In short quite a few problems phrased in the standard bases are actually problems in other bases. If you’re asking why you’d need a calculator in base X - well, you probably don’t. They’re nice if you’re pushing the limits of accuracy of the base 2, e or 10 functions on your computer program – but only if you know the alternative base calculator is several digits more accurate. many aren’t. Indeed, many rely on the common bases internally, so why bother? You’d do as well or better by working with a higher accuracy math package in binary (base 2) logs, where the accuracy of the algorithm is best defined, and fewer unnecessary hidden errors propagate through your calculations (for a given bit-size representation of the data.

Jabba:
I’m no mathematician, but I do read math papers, and though I see both ln and log used for base e, it’s always seemed to me that log was used when the general form of exponentiation is indicated (e.g. algorithms that compute in “n log n” time, since theoretical math isn’t strongly numerical), but “ln” is used when base e is specifically meant. Are you saying this isn’t a true convention in pure math?

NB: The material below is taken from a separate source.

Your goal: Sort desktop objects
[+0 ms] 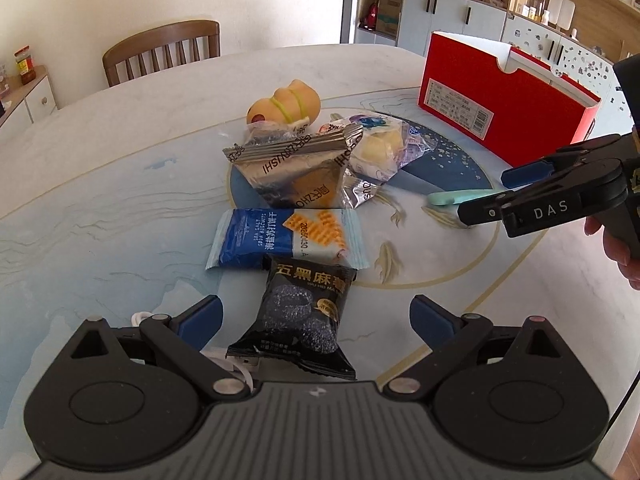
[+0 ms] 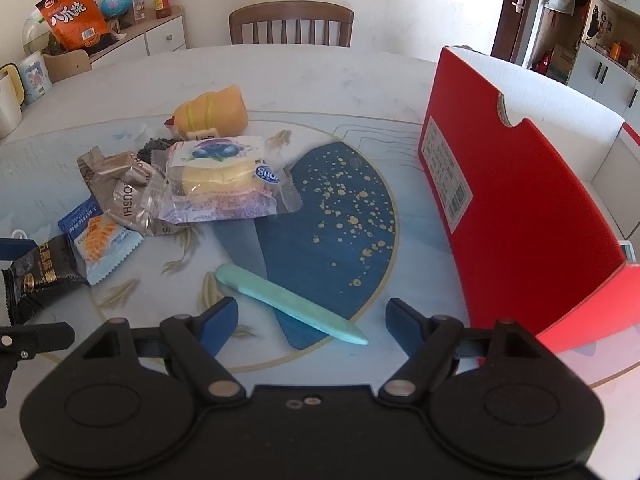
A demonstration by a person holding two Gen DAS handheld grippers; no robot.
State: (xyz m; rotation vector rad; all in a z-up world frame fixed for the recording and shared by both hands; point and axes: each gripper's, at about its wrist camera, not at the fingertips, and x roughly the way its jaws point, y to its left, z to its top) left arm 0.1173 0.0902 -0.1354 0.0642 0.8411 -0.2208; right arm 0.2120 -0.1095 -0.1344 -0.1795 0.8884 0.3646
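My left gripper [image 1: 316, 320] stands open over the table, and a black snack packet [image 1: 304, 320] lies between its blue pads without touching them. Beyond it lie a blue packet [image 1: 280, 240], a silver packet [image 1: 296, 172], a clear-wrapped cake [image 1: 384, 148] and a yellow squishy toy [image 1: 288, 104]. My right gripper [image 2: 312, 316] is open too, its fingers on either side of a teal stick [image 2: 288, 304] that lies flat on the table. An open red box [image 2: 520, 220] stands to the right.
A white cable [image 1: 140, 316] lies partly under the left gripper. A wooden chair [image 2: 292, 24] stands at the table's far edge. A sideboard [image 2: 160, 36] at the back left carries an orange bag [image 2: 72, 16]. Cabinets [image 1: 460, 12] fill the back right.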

It’s also proportional to log base 37.

In my experience, ‘log’ with no subscript meant ‘log[sub]10[/sub]’ (log[sub]10[/sub] was the default case when the base was not specified), and ‘ln’ (pronounced ‘lawn’) meant ‘log[sub]e[/sub]’. I don’t remember encountering log[sub]2[/sub] much. :slight_smile:

Sunspace, in my world ln' is pronounced ell-en’, or `the natural log’. It’s an interesting function.

ln -1 = πi

d/dx ln x = x[sup]-1[/sup]

A true math geek can come in and tell you more.

For what its worth, my mother was an engineering student in the WWII years. She couldn’t afford to buy a slide rule, so she did ALL of her calculations using log tables.

Think about that the next time you buy a good scientific caculator for $9.95.

Jabba
You understood the OP correctly. Maybe I should have been more succinct and asked “What are base 17 logs or base 23 logs used for?”
However, Jabba, I have to agree with Sunspace that whenever I see ‘log’ without any base specified, I always think of it as log[sub]10[/sub] and not natural log. I go back to a time before calculators when a lot of mathematical calculations had to be done with log tables. You could use a slide rule but that only gave you 3 significant figures. For higher accuracy, you needed to use log tables. Since, log tables did make arithmetic much easier to do, log[sub]10[/sub] logarithms were much more useful and practical than natural logarithms. In fact, that is how they came to be known as common logarithms because they were used more widely than natural logarithms. Seems almost sacriligious but “common logs” were considered much more important than natural logarithms.
Brother Cadfael I admire your mother for only using log tables. They were a royal pain to use but still it was better than trying to estimate 23798354.9/(27.6) by hand.

Logarithms of bases other than 10, 2, and e don’t have much use. But it’s easy to write proofs about logarithms in arbitrary bases, so why not?